Member of the Iowa Senate from the 40th district
- In office January 12, 1880 – January 13, 1884
- Preceded by: John Thompson Stoneman
- Succeeded by: William Larrabee

Personal details
- Born: April 26, 1829 Augusta County, Virginia, U.S.
- Died: October 25, 1903 (aged 74) Enid, Oklahoma Territory, U.S.
- Party: Republican
- Children: Milton C. Garber
- Relatives: John Garber (brother)

= Martin Garber =

Martin Garber was an American politician who served in the Iowa Senate from 1880 to 1884. He was the father of Milton C. Garber.

==Biography==
Martin Garber was born on April 26, 1829, in Augusta County, Virginia, to Martin Garber and Magdalen Mohler.

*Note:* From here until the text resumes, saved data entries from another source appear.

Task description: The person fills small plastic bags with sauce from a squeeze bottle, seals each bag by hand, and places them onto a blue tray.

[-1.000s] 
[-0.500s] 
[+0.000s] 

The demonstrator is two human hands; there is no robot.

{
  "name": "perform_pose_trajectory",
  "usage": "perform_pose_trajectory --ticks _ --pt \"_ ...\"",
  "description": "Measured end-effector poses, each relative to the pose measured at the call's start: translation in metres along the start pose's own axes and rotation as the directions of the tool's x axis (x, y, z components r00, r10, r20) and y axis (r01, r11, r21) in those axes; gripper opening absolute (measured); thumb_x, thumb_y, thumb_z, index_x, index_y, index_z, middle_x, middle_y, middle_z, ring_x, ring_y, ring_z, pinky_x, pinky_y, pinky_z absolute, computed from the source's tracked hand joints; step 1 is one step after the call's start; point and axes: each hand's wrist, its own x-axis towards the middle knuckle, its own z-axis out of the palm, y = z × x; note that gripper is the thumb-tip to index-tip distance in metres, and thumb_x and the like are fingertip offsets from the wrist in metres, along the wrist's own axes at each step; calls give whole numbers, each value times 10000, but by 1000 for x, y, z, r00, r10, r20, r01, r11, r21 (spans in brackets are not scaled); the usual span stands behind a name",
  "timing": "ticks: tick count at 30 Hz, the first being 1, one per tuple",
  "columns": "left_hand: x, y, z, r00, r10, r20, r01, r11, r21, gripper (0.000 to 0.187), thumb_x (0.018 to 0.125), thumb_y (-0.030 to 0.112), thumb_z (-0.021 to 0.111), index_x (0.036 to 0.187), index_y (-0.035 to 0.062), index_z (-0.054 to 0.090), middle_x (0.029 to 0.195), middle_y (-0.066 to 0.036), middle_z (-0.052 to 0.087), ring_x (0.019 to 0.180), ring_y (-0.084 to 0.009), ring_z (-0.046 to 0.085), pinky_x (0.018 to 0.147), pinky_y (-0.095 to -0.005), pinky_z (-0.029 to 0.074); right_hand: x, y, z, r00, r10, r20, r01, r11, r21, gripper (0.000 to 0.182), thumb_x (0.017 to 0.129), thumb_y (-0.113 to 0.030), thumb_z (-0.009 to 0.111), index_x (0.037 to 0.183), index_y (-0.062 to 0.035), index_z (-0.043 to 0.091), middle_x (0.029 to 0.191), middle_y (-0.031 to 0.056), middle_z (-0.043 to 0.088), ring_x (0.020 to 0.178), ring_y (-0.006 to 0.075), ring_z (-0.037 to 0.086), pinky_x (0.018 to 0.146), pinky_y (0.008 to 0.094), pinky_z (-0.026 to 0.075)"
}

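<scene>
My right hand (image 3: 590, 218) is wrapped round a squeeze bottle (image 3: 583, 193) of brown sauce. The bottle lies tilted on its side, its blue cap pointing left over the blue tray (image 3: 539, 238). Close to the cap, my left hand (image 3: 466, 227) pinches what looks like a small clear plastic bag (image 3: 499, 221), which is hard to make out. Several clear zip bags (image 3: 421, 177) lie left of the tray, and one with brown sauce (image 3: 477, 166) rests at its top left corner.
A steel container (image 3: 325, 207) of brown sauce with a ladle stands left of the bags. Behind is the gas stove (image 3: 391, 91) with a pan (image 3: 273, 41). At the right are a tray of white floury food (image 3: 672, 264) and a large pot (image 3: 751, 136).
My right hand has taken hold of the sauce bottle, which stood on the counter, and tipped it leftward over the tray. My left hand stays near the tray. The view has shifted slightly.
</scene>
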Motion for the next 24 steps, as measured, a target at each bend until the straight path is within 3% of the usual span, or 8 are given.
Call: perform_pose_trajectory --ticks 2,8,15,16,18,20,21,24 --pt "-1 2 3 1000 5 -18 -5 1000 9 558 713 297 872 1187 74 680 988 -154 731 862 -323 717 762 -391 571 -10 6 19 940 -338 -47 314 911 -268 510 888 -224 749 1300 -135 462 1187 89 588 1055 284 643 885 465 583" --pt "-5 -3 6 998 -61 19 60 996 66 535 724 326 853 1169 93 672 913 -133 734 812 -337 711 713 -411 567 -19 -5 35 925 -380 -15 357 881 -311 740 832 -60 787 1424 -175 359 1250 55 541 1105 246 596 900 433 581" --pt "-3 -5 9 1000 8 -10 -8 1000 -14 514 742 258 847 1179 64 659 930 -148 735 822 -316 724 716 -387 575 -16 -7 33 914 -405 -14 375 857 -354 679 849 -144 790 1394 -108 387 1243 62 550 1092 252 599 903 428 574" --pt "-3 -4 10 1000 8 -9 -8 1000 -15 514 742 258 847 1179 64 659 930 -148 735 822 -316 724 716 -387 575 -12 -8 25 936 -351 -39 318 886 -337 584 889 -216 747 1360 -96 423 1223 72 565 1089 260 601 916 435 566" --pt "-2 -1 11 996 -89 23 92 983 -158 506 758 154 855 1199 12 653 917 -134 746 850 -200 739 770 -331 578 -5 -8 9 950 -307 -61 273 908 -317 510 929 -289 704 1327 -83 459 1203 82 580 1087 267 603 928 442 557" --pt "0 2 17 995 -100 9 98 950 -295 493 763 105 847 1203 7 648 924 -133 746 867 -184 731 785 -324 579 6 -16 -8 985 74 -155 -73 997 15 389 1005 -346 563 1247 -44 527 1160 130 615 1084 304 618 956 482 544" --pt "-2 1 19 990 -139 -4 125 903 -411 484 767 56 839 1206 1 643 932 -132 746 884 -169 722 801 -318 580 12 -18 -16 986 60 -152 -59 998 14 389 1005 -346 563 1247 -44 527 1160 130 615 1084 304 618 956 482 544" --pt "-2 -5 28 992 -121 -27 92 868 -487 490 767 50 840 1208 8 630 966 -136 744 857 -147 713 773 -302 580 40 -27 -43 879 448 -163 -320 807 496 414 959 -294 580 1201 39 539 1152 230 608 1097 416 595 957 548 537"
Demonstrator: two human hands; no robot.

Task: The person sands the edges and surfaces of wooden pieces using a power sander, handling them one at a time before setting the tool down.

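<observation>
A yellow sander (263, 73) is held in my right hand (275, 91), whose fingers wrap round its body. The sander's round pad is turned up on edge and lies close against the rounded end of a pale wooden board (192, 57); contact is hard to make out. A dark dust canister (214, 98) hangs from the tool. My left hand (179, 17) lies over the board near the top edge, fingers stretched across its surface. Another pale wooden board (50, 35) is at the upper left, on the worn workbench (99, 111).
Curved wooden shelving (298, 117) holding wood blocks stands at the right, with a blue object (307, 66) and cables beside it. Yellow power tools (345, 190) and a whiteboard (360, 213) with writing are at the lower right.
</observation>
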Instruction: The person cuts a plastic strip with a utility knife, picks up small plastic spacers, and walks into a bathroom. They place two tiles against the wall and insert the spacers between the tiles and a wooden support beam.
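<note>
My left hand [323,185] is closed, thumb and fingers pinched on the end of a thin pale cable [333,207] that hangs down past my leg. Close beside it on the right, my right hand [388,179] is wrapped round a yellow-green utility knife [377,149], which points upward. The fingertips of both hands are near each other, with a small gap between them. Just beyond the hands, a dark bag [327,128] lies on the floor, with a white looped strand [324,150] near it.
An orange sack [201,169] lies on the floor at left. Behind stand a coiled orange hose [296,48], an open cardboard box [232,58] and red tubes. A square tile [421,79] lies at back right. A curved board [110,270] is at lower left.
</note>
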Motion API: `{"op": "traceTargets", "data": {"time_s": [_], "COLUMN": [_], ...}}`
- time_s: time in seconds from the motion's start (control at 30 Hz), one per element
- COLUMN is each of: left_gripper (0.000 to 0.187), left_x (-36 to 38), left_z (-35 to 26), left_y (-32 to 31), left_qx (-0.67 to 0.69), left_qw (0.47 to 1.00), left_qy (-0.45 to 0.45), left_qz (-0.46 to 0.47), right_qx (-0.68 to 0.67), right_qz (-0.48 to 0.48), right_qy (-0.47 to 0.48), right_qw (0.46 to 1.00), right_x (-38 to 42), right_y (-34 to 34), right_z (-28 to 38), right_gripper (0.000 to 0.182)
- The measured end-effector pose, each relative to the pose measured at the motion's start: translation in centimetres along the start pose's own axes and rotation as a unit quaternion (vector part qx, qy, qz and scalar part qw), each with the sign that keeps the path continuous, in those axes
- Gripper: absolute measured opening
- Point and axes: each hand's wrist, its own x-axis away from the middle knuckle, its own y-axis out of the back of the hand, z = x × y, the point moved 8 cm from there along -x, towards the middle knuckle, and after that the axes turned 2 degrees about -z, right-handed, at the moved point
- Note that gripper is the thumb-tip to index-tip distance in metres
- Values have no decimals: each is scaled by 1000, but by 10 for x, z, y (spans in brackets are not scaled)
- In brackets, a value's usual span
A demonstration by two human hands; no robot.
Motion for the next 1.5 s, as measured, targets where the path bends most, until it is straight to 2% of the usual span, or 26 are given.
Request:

His family moved to Logan County, Ohio when he was two and then to Shelby County, Iowa. In 1856, he married Lucy A. Rife. From 1863 to 1868 he lived in California. In 1868 he moved to Clayton County, Iowa. From 1868 to 1872 he served as a deputy county auditor and from 1872 to 1880 he was elected county auditor. In 1878, he was admitted to the Iowa state bar. From January 12, 1880 to January 13, 1884, he represented the 40th district of the Iowa Senate as a member of the Republican Party. He died on October 25, 1903, in Enid, Oklahoma Territory.

He was the father of Milton C. Garber and his brother John Garber also served in Iowa Legislature.